== Segment start ==

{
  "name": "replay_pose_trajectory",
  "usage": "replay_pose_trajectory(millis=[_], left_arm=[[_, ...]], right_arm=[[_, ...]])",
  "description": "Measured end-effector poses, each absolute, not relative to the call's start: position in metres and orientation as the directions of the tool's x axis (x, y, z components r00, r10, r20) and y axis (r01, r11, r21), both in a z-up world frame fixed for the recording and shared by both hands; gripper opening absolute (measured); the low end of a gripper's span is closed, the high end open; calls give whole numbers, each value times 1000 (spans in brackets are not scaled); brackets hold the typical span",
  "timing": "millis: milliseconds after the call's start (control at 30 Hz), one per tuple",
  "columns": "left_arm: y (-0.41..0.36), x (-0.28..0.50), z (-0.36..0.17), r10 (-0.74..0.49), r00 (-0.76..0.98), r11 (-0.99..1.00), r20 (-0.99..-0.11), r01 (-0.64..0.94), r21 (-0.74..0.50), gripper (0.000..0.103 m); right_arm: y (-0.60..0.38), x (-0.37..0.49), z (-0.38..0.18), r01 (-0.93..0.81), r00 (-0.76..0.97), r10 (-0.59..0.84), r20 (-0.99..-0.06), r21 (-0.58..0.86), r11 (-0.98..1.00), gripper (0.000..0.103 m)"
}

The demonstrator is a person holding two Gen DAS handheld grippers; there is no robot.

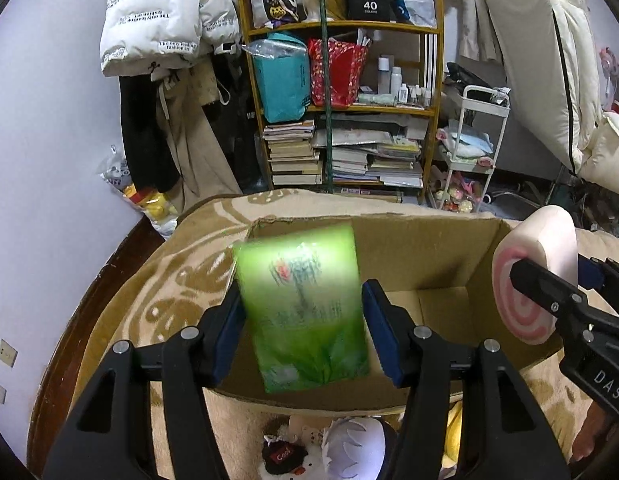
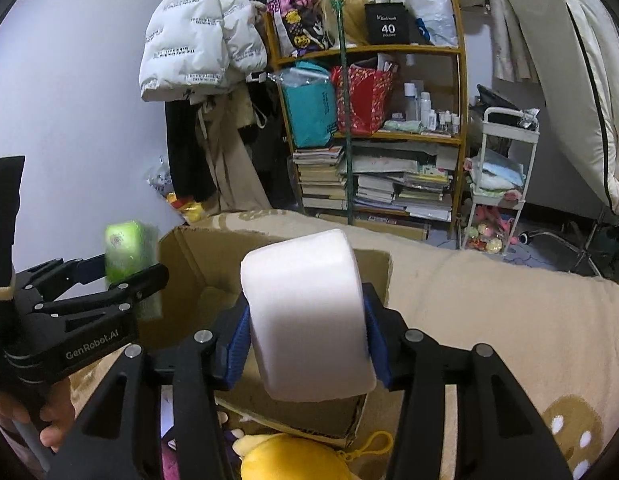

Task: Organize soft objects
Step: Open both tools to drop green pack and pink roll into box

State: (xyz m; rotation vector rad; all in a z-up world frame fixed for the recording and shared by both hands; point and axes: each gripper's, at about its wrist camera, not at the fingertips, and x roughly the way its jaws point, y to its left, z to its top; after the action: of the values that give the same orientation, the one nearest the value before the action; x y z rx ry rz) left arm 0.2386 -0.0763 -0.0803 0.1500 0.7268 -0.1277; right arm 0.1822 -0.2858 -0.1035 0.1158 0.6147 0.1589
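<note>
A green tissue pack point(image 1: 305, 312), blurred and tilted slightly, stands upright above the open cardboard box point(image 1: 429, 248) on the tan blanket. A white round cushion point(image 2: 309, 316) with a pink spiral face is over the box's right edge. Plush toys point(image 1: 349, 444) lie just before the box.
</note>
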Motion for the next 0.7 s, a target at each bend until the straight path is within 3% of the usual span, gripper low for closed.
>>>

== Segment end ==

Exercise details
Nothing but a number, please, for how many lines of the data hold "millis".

Written reply
2